▸ **Given data**
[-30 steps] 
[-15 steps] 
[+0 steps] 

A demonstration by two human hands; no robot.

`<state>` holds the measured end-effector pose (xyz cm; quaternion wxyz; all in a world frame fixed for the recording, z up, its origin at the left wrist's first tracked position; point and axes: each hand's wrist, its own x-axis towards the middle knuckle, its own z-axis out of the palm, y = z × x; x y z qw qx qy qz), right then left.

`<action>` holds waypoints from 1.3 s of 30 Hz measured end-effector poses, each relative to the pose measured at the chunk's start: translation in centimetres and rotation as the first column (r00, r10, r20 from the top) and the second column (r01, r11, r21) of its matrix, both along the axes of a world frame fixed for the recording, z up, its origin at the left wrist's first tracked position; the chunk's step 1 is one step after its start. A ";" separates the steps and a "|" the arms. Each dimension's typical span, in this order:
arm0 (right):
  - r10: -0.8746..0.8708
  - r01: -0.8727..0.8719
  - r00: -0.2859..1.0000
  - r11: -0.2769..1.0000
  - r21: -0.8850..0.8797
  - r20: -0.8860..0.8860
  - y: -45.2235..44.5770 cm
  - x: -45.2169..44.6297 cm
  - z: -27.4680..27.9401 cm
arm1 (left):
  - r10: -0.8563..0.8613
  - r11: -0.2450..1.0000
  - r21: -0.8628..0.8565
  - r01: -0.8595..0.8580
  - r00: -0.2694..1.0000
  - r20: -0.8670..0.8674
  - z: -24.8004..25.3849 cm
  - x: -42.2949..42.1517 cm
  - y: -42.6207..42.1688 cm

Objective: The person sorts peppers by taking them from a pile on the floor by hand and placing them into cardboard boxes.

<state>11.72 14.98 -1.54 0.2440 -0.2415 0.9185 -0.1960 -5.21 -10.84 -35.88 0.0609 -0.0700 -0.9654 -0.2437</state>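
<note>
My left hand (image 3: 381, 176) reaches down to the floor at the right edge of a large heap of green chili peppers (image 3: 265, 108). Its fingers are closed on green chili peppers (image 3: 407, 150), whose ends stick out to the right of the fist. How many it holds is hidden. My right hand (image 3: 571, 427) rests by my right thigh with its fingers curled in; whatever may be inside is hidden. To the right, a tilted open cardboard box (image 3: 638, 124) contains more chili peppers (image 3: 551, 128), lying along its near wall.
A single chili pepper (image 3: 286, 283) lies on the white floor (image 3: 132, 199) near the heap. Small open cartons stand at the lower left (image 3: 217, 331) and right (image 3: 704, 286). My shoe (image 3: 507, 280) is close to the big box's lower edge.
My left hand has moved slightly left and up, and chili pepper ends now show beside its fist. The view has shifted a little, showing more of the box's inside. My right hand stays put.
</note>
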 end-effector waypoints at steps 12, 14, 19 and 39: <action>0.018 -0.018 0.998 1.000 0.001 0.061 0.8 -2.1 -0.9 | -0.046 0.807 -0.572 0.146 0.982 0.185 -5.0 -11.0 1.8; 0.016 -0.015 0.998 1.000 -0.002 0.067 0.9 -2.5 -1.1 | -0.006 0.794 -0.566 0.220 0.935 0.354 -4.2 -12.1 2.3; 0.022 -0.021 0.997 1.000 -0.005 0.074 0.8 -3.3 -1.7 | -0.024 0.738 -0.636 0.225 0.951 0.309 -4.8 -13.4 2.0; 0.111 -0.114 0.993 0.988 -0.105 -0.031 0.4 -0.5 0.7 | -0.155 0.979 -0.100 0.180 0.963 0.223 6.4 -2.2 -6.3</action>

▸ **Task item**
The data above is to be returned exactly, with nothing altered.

▸ **Exercise answer**
[-30 steps] 
[-15 steps] 
[+0 steps] 

A demonstration by two human hands; no robot.

`<state>` holds the measured end-effector pose (xyz cm; quaternion wxyz; all in a world frame fixed for the recording, z up, its origin at the left wrist's first tracked position; point and axes: each hand's wrist, its own x-axis towards the middle knuckle, its own z-axis out of the palm, y = z × x; x y z qw qx qy qz), right then left.

`<action>` holds waypoints from 1.3 s of 30 Hz measured end-effector poses, each relative to the pose measured at the chunk's start: translation in centimetres and rotation as the first column (r00, r10, r20 from the top) and the second column (r01, r11, r21) of its matrix, both along the axes of a world frame fixed for the recording, z up, its origin at the left wrist's first tracked position; the chunk's step 1 is one step after its start. A ";" separates the steps and a "|" the arms. Each dimension's typical span, in this order:
arm0 (right):
  - r10: -0.8746..0.8708
  - r01: -0.8727..0.8719
  - r00: -0.2859..1.0000
  - r11: -0.2769..1.0000
  - r21: -0.8850..0.8797
  - r20: -0.8860..0.8860
  - y: -45.2235..44.5770 cm
  - x: -45.2169..44.6297 cm
  - z: -27.4680..27.9401 cm
arm1 (left):
  - r10: -0.8563..0.8613
  - r11: -0.2450..1.0000
  - r21: -0.8628..0.8565
  - r01: -0.8595..0.8580
  - r00: -0.2694..1.0000
  - r20: -0.8670..0.8674
  - z: -24.8004..25.3849 cm
  - x: -42.2949..42.1517 cm
  - y: -42.6207..42.1688 cm

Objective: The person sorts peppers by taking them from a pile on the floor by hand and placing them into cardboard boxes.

<state>11.72 14.98 -1.54 0.2440 -0.2415 0.9185 -0.1960 -5.21 -10.84 -35.88 0.0609 -0.0700 -0.9654 -0.2437</state>
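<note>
My left hand (image 3: 381, 176) reaches down to the floor at the right edge of a large heap of green chili peppers (image 3: 265, 108). Its fingers are closed on green chili peppers (image 3: 407, 150), whose ends stick out to the right of the fist. How many it holds is hidden. My right hand (image 3: 571, 427) rests by my right thigh with its fingers curled in; whatever may be inside is hidden. To the right, a tilted open cardboard box (image 3: 638, 124) contains more chili peppers (image 3: 551, 128), lying along its near wall.
A single chili pepper (image 3: 286, 283) lies on the white floor (image 3: 132, 199) near the heap. Small open cartons stand at the lower left (image 3: 217, 331) and right (image 3: 704, 286). My shoe (image 3: 507, 280) is close to the big box's lower edge.
My left hand has moved slightly left and up, and chili pepper ends now show beside its fist. The view has shifted a little, showing more of the box's inside. My right hand stays put.
</note>
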 end-effector waypoints at steps 12, 14, 19 and 39: <action>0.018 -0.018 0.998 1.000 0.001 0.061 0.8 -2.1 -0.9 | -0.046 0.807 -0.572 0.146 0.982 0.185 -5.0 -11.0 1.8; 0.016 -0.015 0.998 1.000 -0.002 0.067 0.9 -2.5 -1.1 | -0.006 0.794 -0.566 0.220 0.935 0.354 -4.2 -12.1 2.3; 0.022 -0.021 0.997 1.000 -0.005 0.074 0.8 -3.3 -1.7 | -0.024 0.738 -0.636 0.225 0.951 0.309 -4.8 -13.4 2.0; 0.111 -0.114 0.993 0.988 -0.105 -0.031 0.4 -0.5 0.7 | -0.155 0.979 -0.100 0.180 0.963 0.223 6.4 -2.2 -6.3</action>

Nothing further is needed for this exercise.